Just one day ahead of its World Malaria Day scheduled for Tuesday, the World Health Organization announced that clinical trials for the first-ever malaria vaccine will begin in three of the hardest-hit counties in 2018. Starting then, hundreds of thousands of babies in Ghana, Kenya, and Malawi will be included in the continued testing of the RTS,S vaccine. And, if all goes well, the new malaria vaccine will affect children in the best possible way: By saving tens of thousands of lives when used in conjunction with other, existing preventive measures.
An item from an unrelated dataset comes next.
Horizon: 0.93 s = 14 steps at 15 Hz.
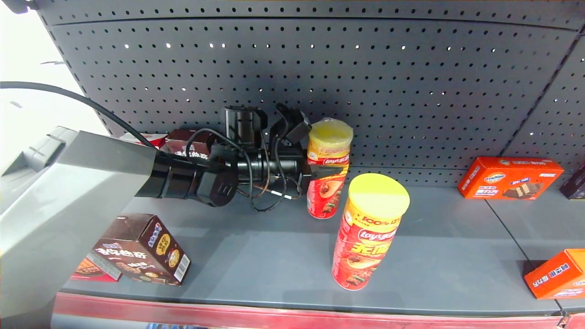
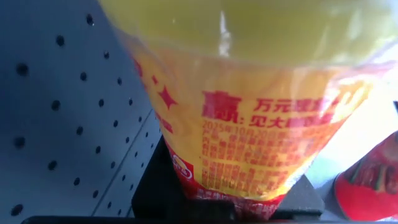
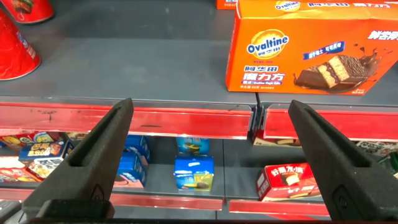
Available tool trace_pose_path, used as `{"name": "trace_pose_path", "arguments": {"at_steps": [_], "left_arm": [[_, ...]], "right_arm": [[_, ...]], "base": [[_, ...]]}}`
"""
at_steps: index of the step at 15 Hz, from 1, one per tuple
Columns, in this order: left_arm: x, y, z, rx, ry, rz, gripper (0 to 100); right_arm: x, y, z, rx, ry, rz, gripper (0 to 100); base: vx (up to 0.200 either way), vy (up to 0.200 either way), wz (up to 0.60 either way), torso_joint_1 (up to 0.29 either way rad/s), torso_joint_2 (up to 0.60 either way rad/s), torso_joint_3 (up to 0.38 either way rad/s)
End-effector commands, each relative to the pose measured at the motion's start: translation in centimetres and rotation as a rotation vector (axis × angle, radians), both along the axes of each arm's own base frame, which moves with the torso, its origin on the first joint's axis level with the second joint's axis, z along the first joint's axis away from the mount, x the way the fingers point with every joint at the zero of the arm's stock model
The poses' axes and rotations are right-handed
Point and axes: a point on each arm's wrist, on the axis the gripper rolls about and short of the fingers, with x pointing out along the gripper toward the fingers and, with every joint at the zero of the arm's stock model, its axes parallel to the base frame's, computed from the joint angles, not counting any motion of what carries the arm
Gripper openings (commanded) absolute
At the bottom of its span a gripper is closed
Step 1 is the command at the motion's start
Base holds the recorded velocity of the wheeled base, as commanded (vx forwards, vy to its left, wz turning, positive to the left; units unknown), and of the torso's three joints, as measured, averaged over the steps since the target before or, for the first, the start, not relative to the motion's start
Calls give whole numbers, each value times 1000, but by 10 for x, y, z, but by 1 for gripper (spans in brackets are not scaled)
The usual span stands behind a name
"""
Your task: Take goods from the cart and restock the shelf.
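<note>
Shelf [image 1: 256,256]: grey board, pegboard back [image 1: 365,68], red front strip [image 1: 274,315]. Left arm [image 1: 183,178] extends in from the left, low over the board, with its wrist level with the rear chip can's middle.

Rear chip can [image 1: 323,198]: red with a yellow lid, upright, close to the pegboard back, roughly mid-shelf. Left end effector [image 1: 327,170] is clamped on it at about mid-height; we see one dark finger [image 1: 336,170] crossing the can's front. In the left wrist view the same can sits right up against the camera, with the pegboard beside it. We can't tell whether its base sits on the board or hangs just off it.

Front chip can [image 1: 368,233]: same kind, upright on the board, nearer the front edge and just right of the held one. It's apart from that can, and neither end effector touches it.

Right end effector [image 3: 211,155]: fingers spread wide, nothing between them, out in front of the red strip. Front orange box [image 3: 305,46] sits at the shelf's front edge, near it. We see blue packs [image 3: 194,171] on the lower shelf between the fingers.

Smaller stock: rear orange box [image 1: 509,177] at back right; brown box [image 1: 141,249] at front left, partly over a flat red box [image 1: 93,270].
</note>
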Motion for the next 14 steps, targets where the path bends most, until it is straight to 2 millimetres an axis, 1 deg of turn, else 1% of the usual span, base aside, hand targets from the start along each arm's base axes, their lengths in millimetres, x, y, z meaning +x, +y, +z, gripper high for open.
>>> {"name": "trace_pose_path", "arguments": {"at_steps": [1, 2, 6, 8, 9, 10, 12, 13, 14], "left_arm": [[0, 0, -4, 9, -3, -1, 100], [1, -1, -7, 11, -6, -5, 100], [-1, 1, -5, 10, -8, -1, 100], [-7, 8, 3, 8, -12, 8, 100], [-10, 10, 4, 11, -7, 11, 100], [-18, 15, 8, 14, -4, 15, 100], [-29, 27, 14, 19, 2, 38, 100], [-32, 28, 16, 20, 3, 43, 100], [-38, 32, 18, 30, 6, 89, 100]], "right_arm": [[0, 0, 0, 0, 2, 0, 100], [0, 0, 0, 0, 0, 0, 100], [0, 0, 0, 0, 2, 0, 100], [0, 0, 0, 1, 2, 0, 100], [0, 0, 0, 0, 0, 0, 100], [0, 0, 0, 1, 2, 0, 100], [0, 0, 0, 1, 2, 0, 100], [0, 0, 0, 1, 2, 0, 100], [0, 0, 0, 0, 0, -2, 100]], "base": [[0, 0, 0, 0, 0, 0], [0, 0, 0, 0, 0, 0], [0, 0, 0, 0, 0, 0], [0, 0, 0, 0, 0, 0], [0, 0, 0, 0, 0, 0], [0, 0, 0, 0, 0, 0], [0, 0, 0, 0, 0, 0], [0, 0, 0, 0, 0, 0], [0, 0, 0, 0, 0, 0]]}}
But the RTS,S vaccine, also known as Mosquirix, has a ways to go before achieving that happy outcome. That's because the vaccine must be administered in four doses. Patients get one shot a month for three months in a row, and then a fourth and final one 18 months later, according to BBC News. But limited access to health care in the real world versus in clinical trials can make this a challenge in poor countries that experience high rates of malaria. To determine the feasibility of adding the injectable vaccine to its cache of anti-malaria measures, the WHO will include 750,000 babies between the ages of 5 and 17 months old in high-risk areas of Ghana, Kenya, and Malawi, Reuters reported.

Seventy percent of all deaths from the mosquito-borne illness occur in kids younger than 5, according to the WHO. Most of these cases and deaths happen in sub-Saharan African, which is why researchers are focusing clinical trials on young children in this region.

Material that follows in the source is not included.